KARAK town in Pahang is a place where you would least expect to find a decent plate of char koay teow.
I started visiting this frontier township seven years ago since Ah Pan, my old fishing buddy and cycling kaki, relocated there from Bandar Sunway in Petaling Jaya.
And it was by fate that I was introduced to Mee Fong coffeeshop, which is managed by a Hainanese family.
For starters, the coffee here is really good and at RM1.10 a cup, I couldn’t ask for more.
“Eh Sam ah, you should try their Char Koay Teow ah! Very good,” said Ah Pan.
Being sceptical at first, I hesitated, but when the plate of fried koay teow-mee arrived on my table, I gave it a try and it turned out to be quite decent.
My benchmark for the black char koay teow is a shop in Taman Melawis in Klang and if there are any other stalls that could match its quality, it is definitely worth the mention.
As a matter of fact, the ‘perfect 10’ rating which I gave drew some interesting reactions from char koay teow “experts” around the Klang Valley.
This led to a crank-call from a reader who claimed he was doing a doctorate thesis on behalf of the International Institute for Char Koay Teow Research.

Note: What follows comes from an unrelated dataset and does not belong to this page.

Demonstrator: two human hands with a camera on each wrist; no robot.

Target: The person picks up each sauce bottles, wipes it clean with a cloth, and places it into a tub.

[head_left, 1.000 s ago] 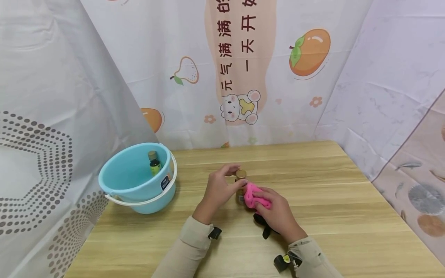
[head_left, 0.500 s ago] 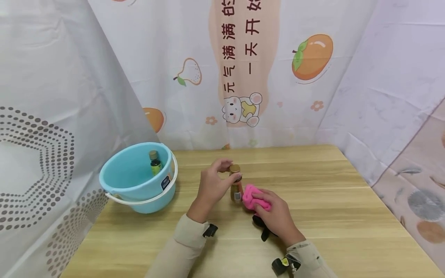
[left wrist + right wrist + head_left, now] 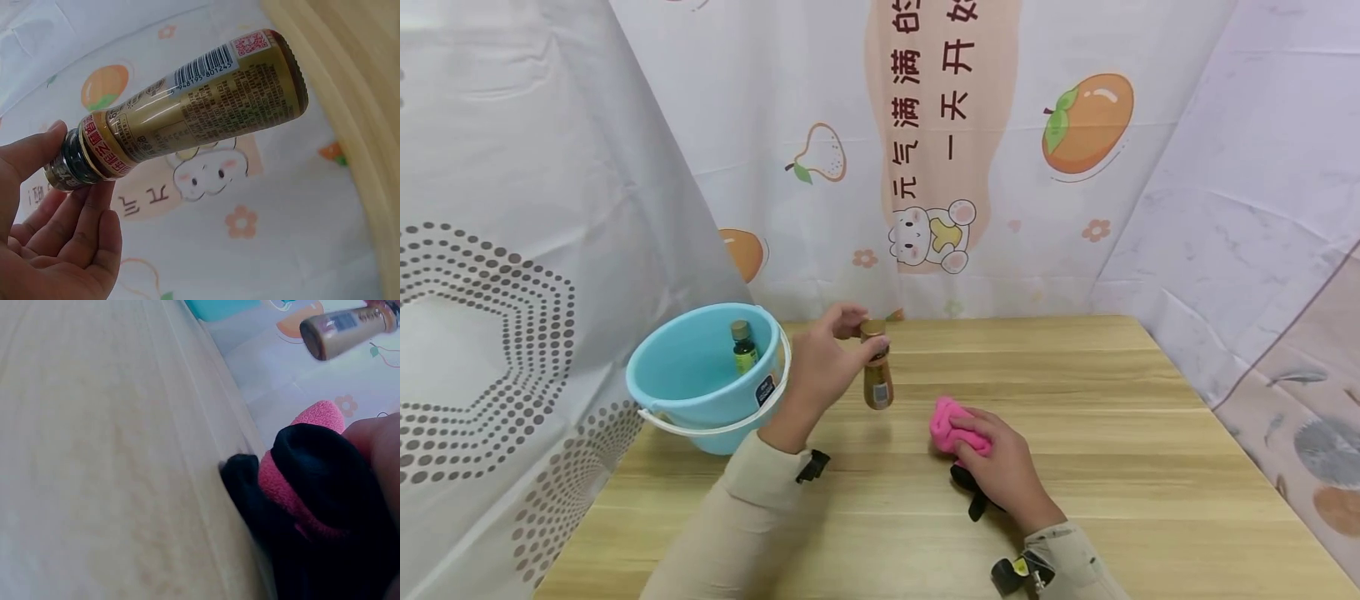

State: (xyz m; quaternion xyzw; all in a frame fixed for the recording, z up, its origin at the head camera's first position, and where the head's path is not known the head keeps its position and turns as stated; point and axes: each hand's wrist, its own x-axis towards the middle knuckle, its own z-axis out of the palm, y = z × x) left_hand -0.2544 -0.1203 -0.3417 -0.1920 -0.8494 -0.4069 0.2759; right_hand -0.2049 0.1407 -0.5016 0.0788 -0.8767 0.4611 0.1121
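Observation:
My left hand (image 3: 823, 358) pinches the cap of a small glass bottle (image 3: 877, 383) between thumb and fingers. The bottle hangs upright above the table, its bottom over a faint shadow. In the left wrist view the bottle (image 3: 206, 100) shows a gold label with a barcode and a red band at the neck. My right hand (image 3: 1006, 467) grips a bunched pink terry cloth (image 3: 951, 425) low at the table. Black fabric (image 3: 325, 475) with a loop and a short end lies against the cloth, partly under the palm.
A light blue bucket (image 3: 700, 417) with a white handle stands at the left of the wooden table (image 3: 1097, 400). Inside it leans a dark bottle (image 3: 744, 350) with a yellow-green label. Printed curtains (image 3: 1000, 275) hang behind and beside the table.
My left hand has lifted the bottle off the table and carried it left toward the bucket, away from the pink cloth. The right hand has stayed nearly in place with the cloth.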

He claimed that no such fried noodle dish in the country could chalk up such a high rating.
Jokes aside, I’ve never come across people who take their char koay teow so seriously.
Okay, back on track, I would give Mee Fong’s fried noodles a 5 out of 10 on the Samo-scale.
It is pretty cheap (RM4) and also quite tasty.
Now the “shocking” part is this: the person behind the wok is an Indonesian woman.
Mee Fong coffee shop (N 03 24 772, E 102 02 149) is located directly opposite the Karak mosque and is accessible by car via the East Coast Highway.
The char koay teow is served only during breakfast and lunch.